In this work we show how to deal with this problem from a decoding point of view. We have chosen to utilize General Purpose Graphics Processing Units (GPGPUs) as an inference platform. This is reasonable, as more and more dedicated co-processors for machine learning workloads become available. On the server-side, GPGPUs by nVidia/AMD, TPUs by Google and (soon) AWS Inferentia-chips provide highly parallel computation platforms. Even for low-power devices chips like Edge TPU (by Google) or Kirin 970 (by Huawei) provide highly parallel computation platforms. We show that using an LSTM-LM in 1-st pass decoding is better than rescoring of lattices generated with a backoff LM. In addition forcing recombination of histories that share a trigram context during the 1st pass followed by lattice rescoring yields the same WER at lower RTF.

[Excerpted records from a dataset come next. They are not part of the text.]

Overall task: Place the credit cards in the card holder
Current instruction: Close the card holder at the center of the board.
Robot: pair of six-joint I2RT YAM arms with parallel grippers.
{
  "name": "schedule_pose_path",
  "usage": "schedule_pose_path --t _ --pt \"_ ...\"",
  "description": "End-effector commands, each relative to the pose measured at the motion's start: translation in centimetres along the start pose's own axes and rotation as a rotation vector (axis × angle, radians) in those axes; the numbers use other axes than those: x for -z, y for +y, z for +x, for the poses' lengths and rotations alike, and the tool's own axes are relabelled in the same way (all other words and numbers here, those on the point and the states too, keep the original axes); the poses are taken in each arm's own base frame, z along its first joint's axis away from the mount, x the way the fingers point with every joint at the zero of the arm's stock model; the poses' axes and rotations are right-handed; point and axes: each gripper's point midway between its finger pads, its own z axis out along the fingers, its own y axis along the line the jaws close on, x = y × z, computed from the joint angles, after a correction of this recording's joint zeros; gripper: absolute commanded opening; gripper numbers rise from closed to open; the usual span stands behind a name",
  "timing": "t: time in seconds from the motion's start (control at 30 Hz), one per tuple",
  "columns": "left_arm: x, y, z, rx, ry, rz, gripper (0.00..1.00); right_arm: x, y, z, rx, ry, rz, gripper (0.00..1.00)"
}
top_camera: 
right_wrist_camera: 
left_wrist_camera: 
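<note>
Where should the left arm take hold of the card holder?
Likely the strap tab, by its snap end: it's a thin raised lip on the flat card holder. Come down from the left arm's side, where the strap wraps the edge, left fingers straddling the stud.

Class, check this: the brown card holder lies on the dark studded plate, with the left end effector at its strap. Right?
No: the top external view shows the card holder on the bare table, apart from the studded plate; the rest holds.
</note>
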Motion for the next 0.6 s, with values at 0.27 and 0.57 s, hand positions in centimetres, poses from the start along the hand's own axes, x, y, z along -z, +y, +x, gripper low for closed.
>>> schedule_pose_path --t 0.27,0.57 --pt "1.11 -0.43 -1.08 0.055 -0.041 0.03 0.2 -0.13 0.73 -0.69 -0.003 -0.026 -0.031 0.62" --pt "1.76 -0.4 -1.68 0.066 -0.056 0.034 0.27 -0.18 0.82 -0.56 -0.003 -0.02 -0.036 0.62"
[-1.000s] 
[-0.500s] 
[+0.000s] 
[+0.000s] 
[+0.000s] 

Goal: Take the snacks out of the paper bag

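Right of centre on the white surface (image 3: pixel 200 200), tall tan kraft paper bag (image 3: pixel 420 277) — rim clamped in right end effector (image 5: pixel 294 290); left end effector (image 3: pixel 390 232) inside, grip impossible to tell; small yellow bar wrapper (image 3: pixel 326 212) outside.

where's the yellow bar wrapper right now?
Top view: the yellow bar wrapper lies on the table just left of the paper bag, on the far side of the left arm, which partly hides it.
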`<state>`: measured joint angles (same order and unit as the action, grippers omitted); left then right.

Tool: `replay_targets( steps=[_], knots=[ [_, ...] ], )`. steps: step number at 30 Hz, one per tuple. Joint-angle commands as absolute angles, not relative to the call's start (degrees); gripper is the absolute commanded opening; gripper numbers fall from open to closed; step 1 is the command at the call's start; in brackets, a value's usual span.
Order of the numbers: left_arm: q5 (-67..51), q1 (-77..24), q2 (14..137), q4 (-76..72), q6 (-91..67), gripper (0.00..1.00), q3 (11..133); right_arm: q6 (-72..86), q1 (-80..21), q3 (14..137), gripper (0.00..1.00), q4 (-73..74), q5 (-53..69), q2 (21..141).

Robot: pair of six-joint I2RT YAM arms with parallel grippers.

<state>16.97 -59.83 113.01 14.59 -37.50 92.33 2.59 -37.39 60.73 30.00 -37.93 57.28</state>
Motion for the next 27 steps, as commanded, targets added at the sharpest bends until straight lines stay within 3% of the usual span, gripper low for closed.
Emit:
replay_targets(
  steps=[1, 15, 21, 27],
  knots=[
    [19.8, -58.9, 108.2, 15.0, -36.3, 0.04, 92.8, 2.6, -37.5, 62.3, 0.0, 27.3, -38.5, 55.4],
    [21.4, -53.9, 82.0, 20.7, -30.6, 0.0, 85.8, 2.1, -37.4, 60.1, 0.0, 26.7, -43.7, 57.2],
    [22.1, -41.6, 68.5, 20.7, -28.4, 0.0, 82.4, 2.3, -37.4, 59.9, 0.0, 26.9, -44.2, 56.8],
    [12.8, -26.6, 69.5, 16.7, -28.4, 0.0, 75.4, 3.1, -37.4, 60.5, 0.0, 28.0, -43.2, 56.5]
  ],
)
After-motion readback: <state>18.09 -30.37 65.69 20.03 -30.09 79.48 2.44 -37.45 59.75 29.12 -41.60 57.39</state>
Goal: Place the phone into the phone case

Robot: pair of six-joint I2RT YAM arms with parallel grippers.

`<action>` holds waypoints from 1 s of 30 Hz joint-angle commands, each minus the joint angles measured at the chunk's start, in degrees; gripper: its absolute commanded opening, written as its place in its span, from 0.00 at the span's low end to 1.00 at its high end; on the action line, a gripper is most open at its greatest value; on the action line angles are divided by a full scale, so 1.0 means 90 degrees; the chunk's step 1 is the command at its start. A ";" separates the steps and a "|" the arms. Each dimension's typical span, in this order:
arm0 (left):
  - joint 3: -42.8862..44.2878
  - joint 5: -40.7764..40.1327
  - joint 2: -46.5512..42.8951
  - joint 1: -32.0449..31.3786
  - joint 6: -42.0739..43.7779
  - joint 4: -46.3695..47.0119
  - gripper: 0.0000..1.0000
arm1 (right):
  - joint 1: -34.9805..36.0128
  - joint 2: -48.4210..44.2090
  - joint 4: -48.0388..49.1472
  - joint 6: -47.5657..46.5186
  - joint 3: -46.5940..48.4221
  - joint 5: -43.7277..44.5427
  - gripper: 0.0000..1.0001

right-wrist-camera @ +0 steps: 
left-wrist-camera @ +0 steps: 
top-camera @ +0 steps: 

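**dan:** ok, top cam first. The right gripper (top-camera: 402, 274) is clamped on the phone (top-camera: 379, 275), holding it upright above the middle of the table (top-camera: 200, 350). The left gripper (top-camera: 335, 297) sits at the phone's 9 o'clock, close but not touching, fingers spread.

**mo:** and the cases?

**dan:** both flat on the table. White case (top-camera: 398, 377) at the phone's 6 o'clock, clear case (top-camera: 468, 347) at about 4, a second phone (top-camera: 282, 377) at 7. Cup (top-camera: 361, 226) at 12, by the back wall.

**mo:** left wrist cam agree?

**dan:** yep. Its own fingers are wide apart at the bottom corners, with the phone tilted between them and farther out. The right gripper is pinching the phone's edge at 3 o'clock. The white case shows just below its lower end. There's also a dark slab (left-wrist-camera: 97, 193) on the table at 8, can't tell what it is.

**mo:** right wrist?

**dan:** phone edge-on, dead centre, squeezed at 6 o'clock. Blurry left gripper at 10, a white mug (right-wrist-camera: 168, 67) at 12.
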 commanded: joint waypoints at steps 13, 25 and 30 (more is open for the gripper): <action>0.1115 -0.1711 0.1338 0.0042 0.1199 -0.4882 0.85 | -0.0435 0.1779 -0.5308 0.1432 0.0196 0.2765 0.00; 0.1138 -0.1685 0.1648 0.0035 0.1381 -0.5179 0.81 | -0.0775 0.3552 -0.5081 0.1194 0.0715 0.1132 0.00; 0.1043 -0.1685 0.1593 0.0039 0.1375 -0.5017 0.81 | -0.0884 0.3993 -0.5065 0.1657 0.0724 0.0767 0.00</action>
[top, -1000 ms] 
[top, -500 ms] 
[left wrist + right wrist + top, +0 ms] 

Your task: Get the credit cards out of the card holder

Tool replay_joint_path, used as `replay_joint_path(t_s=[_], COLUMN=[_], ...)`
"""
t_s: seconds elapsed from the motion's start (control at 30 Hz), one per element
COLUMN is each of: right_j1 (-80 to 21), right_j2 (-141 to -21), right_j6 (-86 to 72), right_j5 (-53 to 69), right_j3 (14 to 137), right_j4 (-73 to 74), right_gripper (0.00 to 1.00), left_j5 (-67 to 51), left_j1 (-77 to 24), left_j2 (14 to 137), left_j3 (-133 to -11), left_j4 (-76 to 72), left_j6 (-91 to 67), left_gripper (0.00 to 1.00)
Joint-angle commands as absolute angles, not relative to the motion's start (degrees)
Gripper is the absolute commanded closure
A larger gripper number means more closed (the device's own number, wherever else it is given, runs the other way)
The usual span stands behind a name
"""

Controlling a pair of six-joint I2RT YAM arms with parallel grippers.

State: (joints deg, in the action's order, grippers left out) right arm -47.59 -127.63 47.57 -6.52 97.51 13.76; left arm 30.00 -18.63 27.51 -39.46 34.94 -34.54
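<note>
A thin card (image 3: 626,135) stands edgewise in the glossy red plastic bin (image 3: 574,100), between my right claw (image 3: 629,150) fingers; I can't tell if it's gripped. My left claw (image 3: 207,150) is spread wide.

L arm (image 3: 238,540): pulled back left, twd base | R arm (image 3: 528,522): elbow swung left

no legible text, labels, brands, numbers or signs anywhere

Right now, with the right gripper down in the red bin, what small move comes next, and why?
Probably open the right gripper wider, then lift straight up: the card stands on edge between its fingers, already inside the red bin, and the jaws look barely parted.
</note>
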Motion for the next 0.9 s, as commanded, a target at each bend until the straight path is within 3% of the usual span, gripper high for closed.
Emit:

This paper is organized as follows: First we give an overview of existing work. Afterwards we present some implementation details. This is followed by a description of the models, corpora and hardware used for our experiments. Then we present a series of experiments on the Switchboard and Librispeech corpora.
2 Related Work
Using Neural Network based Language Models (NN-LMs) in Decoding is computationally more expensive than using backoff Language Models. In this section we give a short overview of how other researchers have dealt with this problem.
Early approaches of introducing NN-LMs into decoding include some form of conversion to a more traditional backoff LM: A very straightforward approach to convert complex models is to sample them to create large training corpora on which back-off LMs can be trained on. This is the approach of [5]. In [6] the continues states of an RNN-LM are discretized to create a weighted finite state transducer. The authors of [7] trained feed-forward LMs for different orders and extracted the probabilities for the backoff LM directly from the neural network. [8] compares different techniques for conversion and [9] uses these techniques to investigate conversion of domain adapted LSTM LMs.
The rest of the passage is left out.